13 ans de blocus et d’agressions armées laissent des traces sur la santé mentale de la population. Enfermés, bombardés avec un futur de plus en plus sombre, le poids de la réalité devient de plus en plus dur à porter. Pour faire face à cela, les Gazaouis ont eu recours à des systèmes d’entraide communautaire et de vivre-ensemble. Les familles se sont regroupées: grands-parents, oncles, parents, enfants, petits-enfants, tous cohabitent dans une même maison. Au total, 8 camps de réfugiés s’étendent du nord au sud de l’enclave. Les maisons y sont entassées les unes sur les autres et les rues extrêmement étroites voire insalubres.
Bien que cela ne soit pas du tout la même chose, les conséquences du confinement auxquelles nous sommes actuellement confrontés nous permettent d’appréhender sous un autre jour la réalité vécue en permanence par les deux millions de femmes, d’enfants et d’hommes qui vivent en confinement quasi total depuis 13 ans à Gaza.

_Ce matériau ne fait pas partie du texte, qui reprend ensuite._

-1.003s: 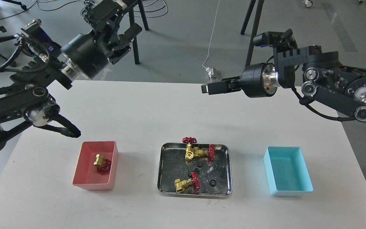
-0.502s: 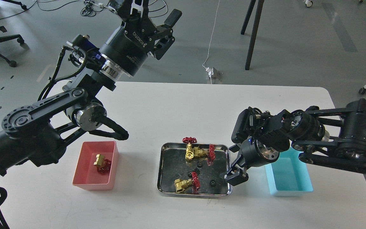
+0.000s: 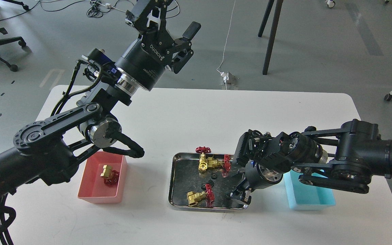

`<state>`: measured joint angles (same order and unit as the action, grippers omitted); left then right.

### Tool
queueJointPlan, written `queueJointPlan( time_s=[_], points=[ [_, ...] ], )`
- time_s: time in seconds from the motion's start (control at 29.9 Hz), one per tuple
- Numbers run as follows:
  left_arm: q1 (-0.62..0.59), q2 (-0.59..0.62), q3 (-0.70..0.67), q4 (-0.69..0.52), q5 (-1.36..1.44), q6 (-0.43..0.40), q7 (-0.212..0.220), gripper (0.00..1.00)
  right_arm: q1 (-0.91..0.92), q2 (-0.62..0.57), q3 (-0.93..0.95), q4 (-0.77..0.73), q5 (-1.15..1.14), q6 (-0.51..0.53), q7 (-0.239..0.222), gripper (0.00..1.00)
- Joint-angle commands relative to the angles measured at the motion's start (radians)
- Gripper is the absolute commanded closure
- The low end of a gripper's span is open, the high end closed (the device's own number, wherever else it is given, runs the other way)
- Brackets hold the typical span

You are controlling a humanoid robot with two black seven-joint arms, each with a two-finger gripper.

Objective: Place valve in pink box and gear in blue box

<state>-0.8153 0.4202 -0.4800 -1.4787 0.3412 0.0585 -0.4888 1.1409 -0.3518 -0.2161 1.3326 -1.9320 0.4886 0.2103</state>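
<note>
A shiny steel tray [image 3: 175, 177] in the middle of the table holds two brass valves with red handwheels, one at the back [image 3: 207, 163] and one at the front [image 3: 197, 197]. Two tiny black gears [image 3: 212, 176] [image 3: 203, 185] lie between them. The pink box [image 3: 95, 196] at the left holds one valve [image 3: 108, 173]. The blue box [image 3: 313, 199] at the right is partly behind my right arm. My right gripper [image 3: 238, 196] points down into the tray's front right corner; its dark fingers blend together and hide what is under them. My left gripper [image 3: 170, 18] is open, high above the table's far side.
My left arm's elbow [image 3: 128, 148] hangs over the pink box's far edge. My right arm's wrist [image 3: 267, 163] covers the tray's right rim and the blue box's left wall. Chair legs and cables lie on the floor beyond the table.
My right arm has swung down from high at the back to the tray's front right corner, now covering the gear there. My left gripper has risen and shifted right.
</note>
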Motion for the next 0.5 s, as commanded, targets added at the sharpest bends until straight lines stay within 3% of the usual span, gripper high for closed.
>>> queueJointPlan(
  time_s=[0.0, 0.47],
  points=[
    [0.008, 0.0, 0.0, 0.0, -0.001, 0.0, 0.0, 0.07, -0.006, 0.039, -0.031, -0.042, -0.016, 0.0, 0.0, 0.44],
    [0.042, -0.044, 0.0, 0.003, 0.006, 0.0, 0.0, 0.06, -0.015, 0.108, -0.06, -0.09, -0.013, 0.0, 0.0, 0.47]
  ],
)
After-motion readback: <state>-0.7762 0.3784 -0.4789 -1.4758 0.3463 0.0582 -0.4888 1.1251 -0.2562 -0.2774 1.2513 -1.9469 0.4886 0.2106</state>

Aujourd’hui, nous expérimentons pour la première fois en Europe un confinement quasi total. Les politiques d’austérité imposées à nos systèmes de soins de santé depuis des années ont diminué leurs capacités pour répondre à une crise d’une telle ampleur. Nous manquons de matériel, de personnel médical et de réponses collectives cohérentes. L’économie risque de s’effondrer et les classes sociales les plus vulnérables en sont les premières victimes. Bien que cela ne soit pas du tout la même chose, les conséquences du confinement auxquelles nous sommes actuellement confrontés nous permettent d’appréhender sous un autre jour la réalité vécue en permanence par les deux millions de femmes, d’enfants et d’hommes qui vivent en confinement quasi total depuis 13 ans à Gaza.
Si d’énormes efforts sont déployés en Europe pour essayer de limiter les effets du coronavirus, rien n’est fait pour changer la réalité des Palestiniens de Gaza, sous blocus depuis 13 ans. Nous ne sommes pas égaux face au coronavirus, à plus forte raison dans un endroit comme Gaza que l’ONU avait prédit comme invivable en 2020.
Plus que jamais, la Belgique devrait exiger la levée du blocus illégalement imposé par Israël sur Gaza. Il faut laisser entrer les fournitures médicales nécessaires : respirateurs, lits de soins intensifs, kits de dépistage et tout le matériel restreignant les risques de contaminations. Nous appelons également à l’entrée de vivres mais aussi de personnel médical étranger pour aider à dépasser la crise. Une fourniture complète d’électricité est également importante afin que les structures de soins puissent faire fonctionner correctement leurs services. La communauté internationale doit en outre veiller à ce que l’aide humanitaire soit renforcée dans le territoire durant la crise.
Cette lettre, paru sur Le Soir, est signée par : Broederlijk Delen, CNCD-11.11.11, Oxfam en Belgique, Solsoc et Viva Salud, organisations de la société civile belge actives à Gaza.